* [Required work]: Reproduce exactly, and only, the lines below from the one containing "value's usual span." through the one containing "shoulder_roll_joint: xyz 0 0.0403".

* [Source data]:
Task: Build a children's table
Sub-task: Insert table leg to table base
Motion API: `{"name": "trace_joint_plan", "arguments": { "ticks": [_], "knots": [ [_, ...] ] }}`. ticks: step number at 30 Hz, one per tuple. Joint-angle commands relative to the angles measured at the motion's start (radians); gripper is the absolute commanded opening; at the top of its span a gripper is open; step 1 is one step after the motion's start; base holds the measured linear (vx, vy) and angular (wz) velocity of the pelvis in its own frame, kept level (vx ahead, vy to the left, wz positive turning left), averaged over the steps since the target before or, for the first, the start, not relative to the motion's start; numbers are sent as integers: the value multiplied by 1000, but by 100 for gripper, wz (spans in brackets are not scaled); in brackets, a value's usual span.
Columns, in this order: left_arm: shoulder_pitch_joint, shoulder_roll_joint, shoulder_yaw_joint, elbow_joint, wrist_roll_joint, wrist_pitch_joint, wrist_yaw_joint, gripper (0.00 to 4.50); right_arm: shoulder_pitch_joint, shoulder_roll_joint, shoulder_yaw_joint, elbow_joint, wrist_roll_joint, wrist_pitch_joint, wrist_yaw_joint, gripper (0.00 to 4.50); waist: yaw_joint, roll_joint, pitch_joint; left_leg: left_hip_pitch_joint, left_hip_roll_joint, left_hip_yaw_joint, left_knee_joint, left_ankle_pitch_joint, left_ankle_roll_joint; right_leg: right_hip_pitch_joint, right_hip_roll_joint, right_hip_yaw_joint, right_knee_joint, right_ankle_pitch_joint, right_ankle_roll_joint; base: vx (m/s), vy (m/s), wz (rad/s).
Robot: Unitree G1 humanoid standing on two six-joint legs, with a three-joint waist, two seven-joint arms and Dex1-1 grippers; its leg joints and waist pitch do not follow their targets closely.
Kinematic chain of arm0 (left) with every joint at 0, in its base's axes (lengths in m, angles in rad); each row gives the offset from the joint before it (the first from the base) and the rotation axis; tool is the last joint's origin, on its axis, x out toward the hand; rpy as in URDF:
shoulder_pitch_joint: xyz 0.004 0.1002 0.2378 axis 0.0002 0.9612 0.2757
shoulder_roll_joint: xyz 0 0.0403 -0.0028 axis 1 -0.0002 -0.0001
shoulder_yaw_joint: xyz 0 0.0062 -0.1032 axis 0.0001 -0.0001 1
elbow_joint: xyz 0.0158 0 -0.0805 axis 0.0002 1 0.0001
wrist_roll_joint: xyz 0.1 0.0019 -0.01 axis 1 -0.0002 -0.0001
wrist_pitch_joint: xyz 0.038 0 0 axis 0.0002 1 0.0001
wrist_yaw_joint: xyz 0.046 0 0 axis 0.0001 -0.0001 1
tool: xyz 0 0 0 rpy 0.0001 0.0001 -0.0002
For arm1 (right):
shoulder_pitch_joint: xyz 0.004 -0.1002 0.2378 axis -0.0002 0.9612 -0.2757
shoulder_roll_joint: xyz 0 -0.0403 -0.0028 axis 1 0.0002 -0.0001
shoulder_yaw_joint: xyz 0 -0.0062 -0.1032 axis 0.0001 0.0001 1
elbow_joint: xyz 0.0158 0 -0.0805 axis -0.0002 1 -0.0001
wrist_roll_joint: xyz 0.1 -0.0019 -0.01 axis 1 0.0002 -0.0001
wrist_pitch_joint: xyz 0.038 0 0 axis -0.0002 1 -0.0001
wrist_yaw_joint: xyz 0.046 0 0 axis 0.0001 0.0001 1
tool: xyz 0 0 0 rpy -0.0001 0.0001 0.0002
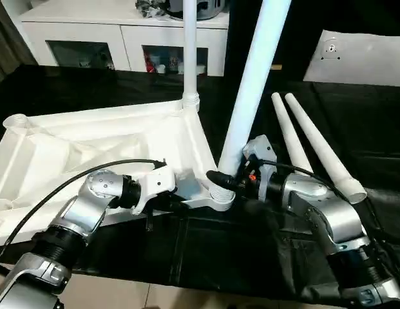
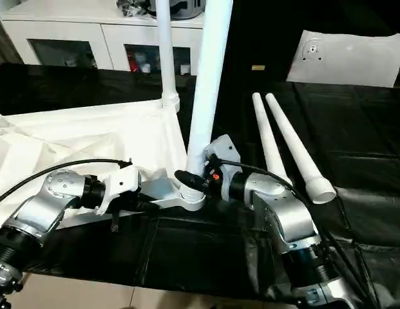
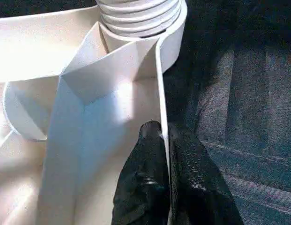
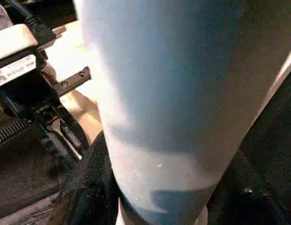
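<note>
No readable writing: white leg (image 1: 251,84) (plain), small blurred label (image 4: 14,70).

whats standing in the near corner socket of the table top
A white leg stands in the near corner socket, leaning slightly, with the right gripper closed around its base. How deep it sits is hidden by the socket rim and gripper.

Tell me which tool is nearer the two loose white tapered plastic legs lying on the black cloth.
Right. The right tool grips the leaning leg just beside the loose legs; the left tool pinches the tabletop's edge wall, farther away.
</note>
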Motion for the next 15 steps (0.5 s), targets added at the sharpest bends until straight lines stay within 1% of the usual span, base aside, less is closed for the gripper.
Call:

* [The completed task]:
Motion API: `{"name": "trace_joint_plan", "arguments": { "ticks": [_], "knots": [ [_, ...] ] }}`. ticks: step number at 30 Hz, one per tuple. Joint-angle commands relative to the angles measured at the motion's start (radians); gripper is the absolute commanded opening; at the top of its span a gripper is open; step 1 is one step after the motion's start; base holds the measured linear (vx, vy) and angular (wz) velocity of the pelvis in its own frame, kept level (vx ahead, vy to the left, wz positive turning left), averaged over the steps since the target before or, for the first, the start, not relative to the motion's start; numbers are sent as integers: the value multiplied by 1000, but by 100 for gripper, wz (spans in brackets are not scaled); in brackets, a value's usual span.
Columns, in this order: left_arm: shoulder_pitch_joint, shoulder_roll_joint, shoulder_yaw_joint, elbow_joint, wrist_roll_joint, wrist_pitch_joint, wrist_yaw_joint, gripper (0.00 to 4.50); right_arm: shoulder_pitch_joint, shoulder_roll_joint, shoulder_yaw_joint, elbow_joint, wrist_roll_joint, wrist_pitch_joint, wrist_yaw_joint, gripper (0.00 to 4.50); waist: yaw_joint, roll_joint, pitch_joint; left_leg: left_hip_pitch_joint, left_hip_roll_joint, left_hip_yaw_joint, left_knee_joint, left_ankle_pitch_joint, left_ankle_roll_joint; right_leg: right_hip_pitch_joint, right_hip_roll_joint, right_hip_yaw_joint, right_knee_joint, right_ankle_pitch_joint, right_ankle_roll_joint; base: vx (m/s), vy (m/s), wz (rad/s).
Robot: Unitree G1 humanoid standing on two six-joint legs, with a three-joint waist, two seven-joint arms and Dex1-1 grippers; its leg joints and waist pitch do not follow their targets closely.
Kinematic chain of arm0 (left) with every joint at 0, in its base's axes (lengths in m, angles in rad); each row gives the offset from the joint before it (the first from the base) and the rotation axis; tool is the last joint's origin, on its axis, x out toward the hand; rpy as in URDF:
shoulder_pitch_joint: xyz 0.004 0.1002 0.2378 axis 0.0002 0.9612 0.2757
shoulder_roll_joint: xyz 0 0.0403 -0.0028 axis 1 -0.0002 -0.0001

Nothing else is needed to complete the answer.